Grimace and kid


I am a very considerate person.

When I break up with a guy, I don’t say that it’s because my friend pointed out his abnormally big thighs and now every time I look at him all I see is Grimace. Instead, I tell him the truth. That there’s always a chance he’ll be hit by a bus tomorrow, and no amount of love is going to change that.

If that doesn’t work, I tell him I have a baboon heart.

Before I realized that being in a monogamous relationship would mean giving up my dream of not being in a monogamous relationship, I dated a guy named Ed.

As is the case with all of my exes, I met Ed in a bar.

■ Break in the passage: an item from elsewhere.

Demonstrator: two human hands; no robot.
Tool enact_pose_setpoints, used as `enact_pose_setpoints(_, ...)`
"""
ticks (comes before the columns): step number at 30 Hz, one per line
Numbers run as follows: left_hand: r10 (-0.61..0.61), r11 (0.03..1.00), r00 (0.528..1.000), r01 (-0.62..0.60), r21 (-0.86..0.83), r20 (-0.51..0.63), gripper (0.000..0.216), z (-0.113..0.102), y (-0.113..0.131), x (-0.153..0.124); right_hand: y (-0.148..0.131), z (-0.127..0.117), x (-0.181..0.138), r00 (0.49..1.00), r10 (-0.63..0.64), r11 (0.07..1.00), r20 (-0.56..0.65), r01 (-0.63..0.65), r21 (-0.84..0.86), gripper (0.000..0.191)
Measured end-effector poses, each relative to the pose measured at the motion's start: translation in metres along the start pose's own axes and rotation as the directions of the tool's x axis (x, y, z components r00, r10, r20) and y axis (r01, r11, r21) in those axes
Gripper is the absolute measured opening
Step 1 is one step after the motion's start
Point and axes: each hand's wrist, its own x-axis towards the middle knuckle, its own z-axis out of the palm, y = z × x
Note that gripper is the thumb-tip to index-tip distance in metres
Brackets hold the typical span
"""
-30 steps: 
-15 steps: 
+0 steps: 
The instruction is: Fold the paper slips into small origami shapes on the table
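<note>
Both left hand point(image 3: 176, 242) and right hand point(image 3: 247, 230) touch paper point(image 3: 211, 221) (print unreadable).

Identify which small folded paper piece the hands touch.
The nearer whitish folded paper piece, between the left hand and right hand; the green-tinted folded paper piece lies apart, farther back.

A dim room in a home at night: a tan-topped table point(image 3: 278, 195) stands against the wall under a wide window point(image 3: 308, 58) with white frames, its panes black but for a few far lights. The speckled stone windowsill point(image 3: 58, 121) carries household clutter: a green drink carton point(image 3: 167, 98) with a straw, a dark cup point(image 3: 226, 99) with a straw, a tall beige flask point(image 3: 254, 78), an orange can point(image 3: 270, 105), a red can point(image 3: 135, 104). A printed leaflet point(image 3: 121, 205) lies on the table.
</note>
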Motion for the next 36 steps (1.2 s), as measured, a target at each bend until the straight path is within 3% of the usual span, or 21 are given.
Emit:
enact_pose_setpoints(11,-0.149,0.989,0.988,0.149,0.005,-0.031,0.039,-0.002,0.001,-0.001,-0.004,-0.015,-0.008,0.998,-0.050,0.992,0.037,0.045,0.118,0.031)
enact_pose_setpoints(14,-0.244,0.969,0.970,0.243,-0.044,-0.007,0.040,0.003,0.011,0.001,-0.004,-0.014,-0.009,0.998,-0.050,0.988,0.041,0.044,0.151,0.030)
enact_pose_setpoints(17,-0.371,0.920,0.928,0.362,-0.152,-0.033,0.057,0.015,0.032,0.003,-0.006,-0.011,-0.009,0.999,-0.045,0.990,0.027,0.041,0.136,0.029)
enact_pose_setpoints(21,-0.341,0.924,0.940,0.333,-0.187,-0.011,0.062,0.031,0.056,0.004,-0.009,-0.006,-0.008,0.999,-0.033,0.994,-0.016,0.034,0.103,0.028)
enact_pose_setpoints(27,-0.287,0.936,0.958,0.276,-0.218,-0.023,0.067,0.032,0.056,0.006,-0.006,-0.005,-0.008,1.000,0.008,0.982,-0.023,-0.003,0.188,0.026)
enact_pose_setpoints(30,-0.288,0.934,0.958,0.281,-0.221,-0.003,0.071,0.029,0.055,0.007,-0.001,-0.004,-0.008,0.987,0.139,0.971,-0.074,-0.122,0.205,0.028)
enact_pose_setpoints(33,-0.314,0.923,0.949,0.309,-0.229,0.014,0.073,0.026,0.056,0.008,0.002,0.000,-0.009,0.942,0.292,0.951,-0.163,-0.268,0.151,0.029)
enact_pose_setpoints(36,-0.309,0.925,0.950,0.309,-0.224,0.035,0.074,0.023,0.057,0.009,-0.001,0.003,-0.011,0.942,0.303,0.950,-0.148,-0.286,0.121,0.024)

My friends and I were celebrating the fact that, after tripping over some kids’ skateboard and spending the next two weeks with my pinky finger dangling off my left hand, I finally went to the walk-in clinic.

The technician who took my X-Rays said he’d never seen anything like it. He said my pain threshold must be off the charts. Obviously, we were celebrating this as well.

Since a lot of freaks hang out at the bar, I always take precautions.  I never reveal my age, always subtracting at least five years.  I also give a fake name, depending on how I’m feeling. Sometimes I’ll introduce myself as Groovy, or Melancholy, or Totally Creeped Out.  But usually I’m just plain old Shitfaced.

I find this is the best way to protect myself from things like identity theft.

That night, along with my dignity and self-respect, I lost my pinky cast. Thankfully I had signed it, and when Ed found it in one of the mens’ urinals later he took it home and Febreezed it.

He phoned me the next day.

“Is Shitfaced there?”

Few people know this, but I suffer from a debilitating disease. It’s called “Alcohol-Induced-Memory-Loss-Possibly-Leading-To-Beer-Goggles”. Because of this, I have to be very careful when probing male callers for information. Most people don’t understand that AIMLPLTBG is a real illness that I made up.

“So Ed, do you remember how we met?” I stressed the word ‘you’ because I wanted to keep my illness a secret. It’s one of my defense mechanisms.

He said he’d been dancing with another girl when I came up and vaginablocked her. Then I stuck my tongue down his throat. (This is also one of my defense mechanisms.)

We made plans to see a movie the next weekend.

He showed up for our date wearing skinny jeans and a vest over his bare chest. When I asked him what was up with the Russell Brand look, he said it was actually American Apparel brand and the only reason he could pull it off was because he’d eaten nothing but KFC all week.

“White meat, only. And no skin.” He said this was something that all really toned guys did before a date.

During the movie, Ed told me his entire life story. From back when he was a zygote in his mother’s uterus to the first time he went down on a girl in the movie theatre, only two weeks earlier.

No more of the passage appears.